> **Collected material**:
■ ■ ■ ■ ■ ■ ■
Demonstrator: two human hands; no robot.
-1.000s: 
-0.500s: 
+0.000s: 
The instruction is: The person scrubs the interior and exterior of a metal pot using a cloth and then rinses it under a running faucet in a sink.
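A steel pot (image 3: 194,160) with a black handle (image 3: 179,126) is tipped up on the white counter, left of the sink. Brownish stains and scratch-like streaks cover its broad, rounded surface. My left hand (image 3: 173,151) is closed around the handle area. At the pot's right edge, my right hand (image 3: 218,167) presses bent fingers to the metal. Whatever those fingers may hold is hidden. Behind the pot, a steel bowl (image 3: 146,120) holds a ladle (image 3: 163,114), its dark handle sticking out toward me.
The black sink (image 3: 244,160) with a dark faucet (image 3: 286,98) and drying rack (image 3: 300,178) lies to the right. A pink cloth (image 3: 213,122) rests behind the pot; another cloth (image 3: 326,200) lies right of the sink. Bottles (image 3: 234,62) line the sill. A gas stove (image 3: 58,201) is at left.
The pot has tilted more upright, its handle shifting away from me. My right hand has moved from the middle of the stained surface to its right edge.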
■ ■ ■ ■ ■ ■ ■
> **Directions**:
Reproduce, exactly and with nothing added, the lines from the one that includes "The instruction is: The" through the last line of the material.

> **Response to the task**:
The instruction is: The person scrubs the interior and exterior of a metal pot using a cloth and then rinses it under a running faucet in a sink.
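A steel pot (image 3: 194,160) with a black handle (image 3: 179,126) is tipped up on the white counter, left of the sink. Brownish stains and scratch-like streaks cover its broad, rounded surface. My left hand (image 3: 173,151) is closed around the handle area. At the pot's right edge, my right hand (image 3: 218,167) presses bent fingers to the metal. Whatever those fingers may hold is hidden. Behind the pot, a steel bowl (image 3: 146,120) holds a ladle (image 3: 163,114), its dark handle sticking out toward me.
The black sink (image 3: 244,160) with a dark faucet (image 3: 286,98) and drying rack (image 3: 300,178) lies to the right. A pink cloth (image 3: 213,122) rests behind the pot; another cloth (image 3: 326,200) lies right of the sink. Bottles (image 3: 234,62) line the sill. A gas stove (image 3: 58,201) is at left.
The pot has tilted more upright, its handle shifting away from me. My right hand has moved from the middle of the stained surface to its right edge.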

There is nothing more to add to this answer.